The exemption also applies to students who complete 60 credits (one academic year) without this being part of a longer course of study, if the 60 credits were earned in the course of an academic year that ends or is completed in the tax assessment year concerned.

5.4.2. National service

An exemption is granted from the requirement for previous income if the reference person has completed military service or compulsory civilian service. This follows from the Immigration Regulations Section 10-9 third paragraph (b).

In order to be covered by this exemption, the reference person must have completed military or civilian service during the period from 1 January to 31 December the year before the application is considered. The exemption also applies in cases where the reference person has completed the military or civilian service in the course of the year concerned, as long as parts of the service were served during the year.

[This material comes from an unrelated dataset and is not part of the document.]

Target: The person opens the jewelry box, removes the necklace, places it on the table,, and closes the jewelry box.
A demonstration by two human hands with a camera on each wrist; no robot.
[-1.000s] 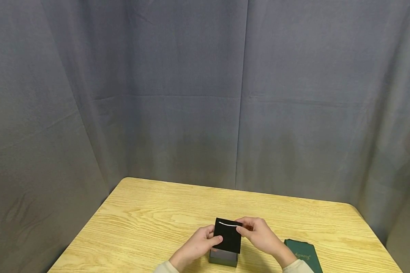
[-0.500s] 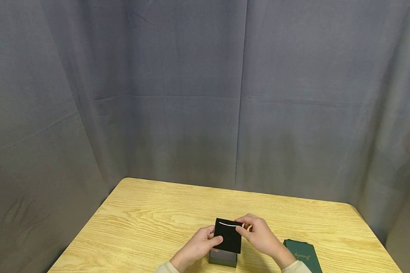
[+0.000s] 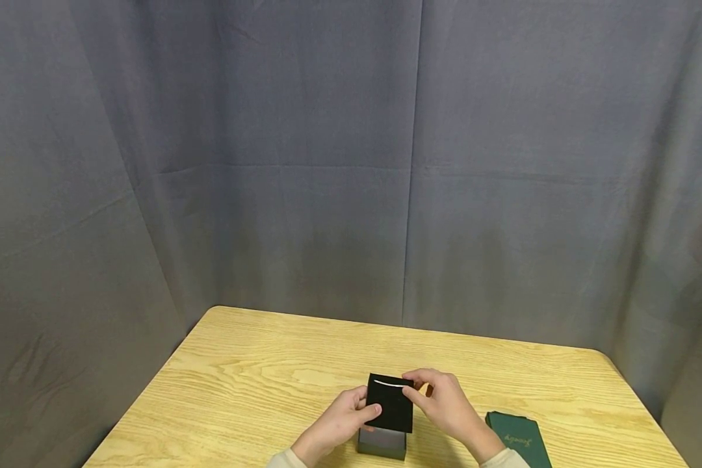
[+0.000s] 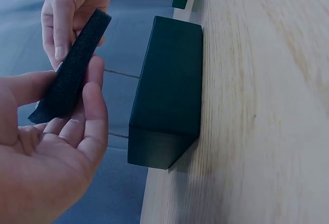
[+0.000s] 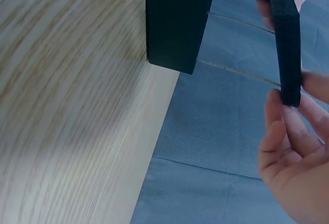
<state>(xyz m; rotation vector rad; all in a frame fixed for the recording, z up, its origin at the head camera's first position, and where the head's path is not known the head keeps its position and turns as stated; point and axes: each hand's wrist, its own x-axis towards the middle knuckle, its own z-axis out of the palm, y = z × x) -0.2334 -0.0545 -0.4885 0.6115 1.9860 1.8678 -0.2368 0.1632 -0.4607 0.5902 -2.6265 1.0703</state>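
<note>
A flat black foam insert (image 3: 390, 408) is held up above a small dark green box (image 3: 381, 448) on the table. Across its upper part runs a thin white line. My left hand (image 3: 342, 416) grips the insert's left side, thumb on the front face. The right hand (image 3: 441, 402) pinches its upper right corner. From the side, in the left wrist view, the insert (image 4: 74, 67) is thick and tilted, apart from the green box (image 4: 167, 80). Two thin strands (image 5: 239, 71), chain-like, span the space between box and insert in the right wrist view.
To the right lies a dark green lid-like piece (image 3: 520, 439) with gold lettering. The wooden table (image 3: 269, 364) has rounded far corners. Grey curtains (image 3: 327, 195) hang behind it and at the sides.
The right fingers shift slightly at the insert's corner. Both hands keep hold of the insert in nearly the same place above the box.
</note>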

The applicant must present documentation that the reference person has completed the military or civilian service during the period concerned.

5.4.3. Wealth

An exemption is granted from the requirement for previous income if the reference person has had a registered net wealth of more than NOK 1 million in the last two tax settlements. This follows from the Immigration Regulations Section 10-9 third paragraph (c). In order to be covered by this exemption, the reference person must be over the age of 23.

In order for an exemption from the requirement for previous income to be granted pursuant to this provision, the reference person must present tax settlements or tax certificates for the last two years.

5.4.4. Disability pension and retirement pension

Reference persons who meet the requirement for future income pursuant to the Immigration Regulations Section 10-8 second paragraph through retirement pension or disability pension are exempt from the requirement for previous income. This follows from the Immigration Regulations Section 10-9 third paragraph (d).

6. Benefits under the Social Services Act

The subsistence requirement also sets as a condition for being granted a permit that the reference person has not received financial support under the Social Services Act in the past twelve months before a permit is granted. This is regulated by the Immigration Regulations Section 10-10.

The UDI must therefore consider whether this condition is met at the time of the decision. The UDI can obtain this information from NAV under the legal authority of the Immigration Act Section 84 first paragraph (d); cf. the Immigration Regulations Section 17-7d.

Self-declaration

If the reference person has a gross income of more than NOK 300,000, the reference person can declare that he/she has not received benefits under the Social Services Act (see Appendix 3 for the self-declaration form). This condition is described in more detail in instructions issued by the then Ministry of Justice and the Police; GI 2011-009.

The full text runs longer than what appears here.